Perhaps where Remarketing differs most from CRO is it’s flexibility. Many people remarket, but are you building different audiences? Are you sending out different offers depending on where people dropped out of your conversion funnel? Are you bidding according to how long it’s been since someone came to the site? There are many possibilities!

Match Types: We’re believers in tiered bidding. If your keyword is a long-term winner, bidding more for search queries more closely associated with it just makes sense. If you have a bunch of great keywords on broad match, odds are you’ll love them even more on exact match with higher bids.

Negative keywords: It’s important to block out non-converting queries (note: I like that term better than “bad search.” Sometimes people consider a search “bad” and then it converts, leaving them stuck in a paradox. Take conversions wherever you can get them!) in order to build the account Up. If 5% of your searches were “bad” last month, and you apply negatives appropriately, then your marginal rate of return goes up 5%! (note: that’s disregarding the new month’s non-converting queries.  It’s never too simple.)

Devices: Ever since Google launched Enhanced Campaigns, the biggest issue raised by advertisers has been that it defaults into advertising across all devices. This is something that is consistently neglected in accounts that we see. Suffice it to say: your account probably doesn’t perform equally across all devices. I’m not saying that it performs worse on any given device… but it might. If tablets or phones just aren’t doing it for you, don’t throw good money after bad. Do you have a strategy? Is it time to bite the bullet and pay for responsive design? Just make sure that, whatever you do, you’re the one that decided to do it.

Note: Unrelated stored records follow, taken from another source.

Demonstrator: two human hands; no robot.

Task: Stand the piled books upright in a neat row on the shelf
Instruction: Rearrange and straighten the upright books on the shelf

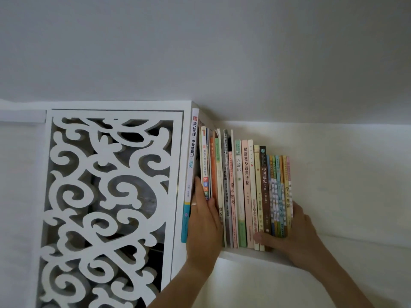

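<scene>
A row of several books (242,192) stands upright on a white shelf (249,255). At its left end a tall white book with a teal foot (190,165) leans against the cabinet side. My left hand (203,221), with a ring on one finger, lies flat with straight fingers against the spines just right of that tall book. My right hand (293,236) holds the right end of the row: its thumb presses the lower spines of the thin books, and its fingers wrap round the outermost pale book (288,187).
A white cabinet door with a carved scroll pattern (106,207) fills the left. The white wall (355,174) runs behind and to the right of the row, where the shelf board continues.
</scene>
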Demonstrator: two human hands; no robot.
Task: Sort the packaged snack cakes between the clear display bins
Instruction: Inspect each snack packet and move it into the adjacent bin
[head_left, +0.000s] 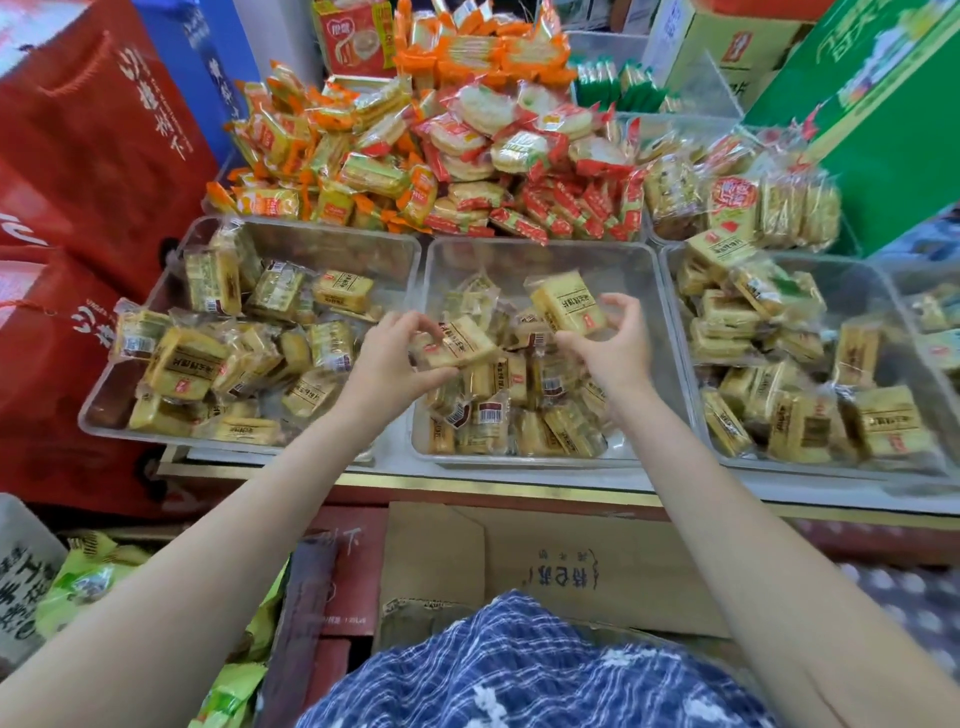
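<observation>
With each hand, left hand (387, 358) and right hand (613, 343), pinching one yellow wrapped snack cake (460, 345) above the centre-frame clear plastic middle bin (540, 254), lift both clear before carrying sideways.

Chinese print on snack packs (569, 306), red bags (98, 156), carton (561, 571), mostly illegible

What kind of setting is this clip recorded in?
Probably a snack shop's display counter: clear bins of wrapped snack cakes, heaps of orange-wrapped biscuits behind, and red gift bags alongside.
</observation>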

As you can see, there’s a lot to do before you can consider your base complete. Having these best practices in place gives you a solid foundation, because you can be sure you’re squeezing out all the easy wins that AdWords has to offer. It’s important to get the most from the audience you already have before finding new ones.

The best part of the ideas above is that they’re all relatively easy to implement (depending on how you feel about CRO), and the marginal rate of return is usually fantastic. Once you’re built Up, and have that process on a set schedule, the next-best marginal rate of return is surely going to be going Out, which I will cover in part 2 of this post.

What are some of your favorite Up techniques for getting more from a given AdWords audience? What did I miss?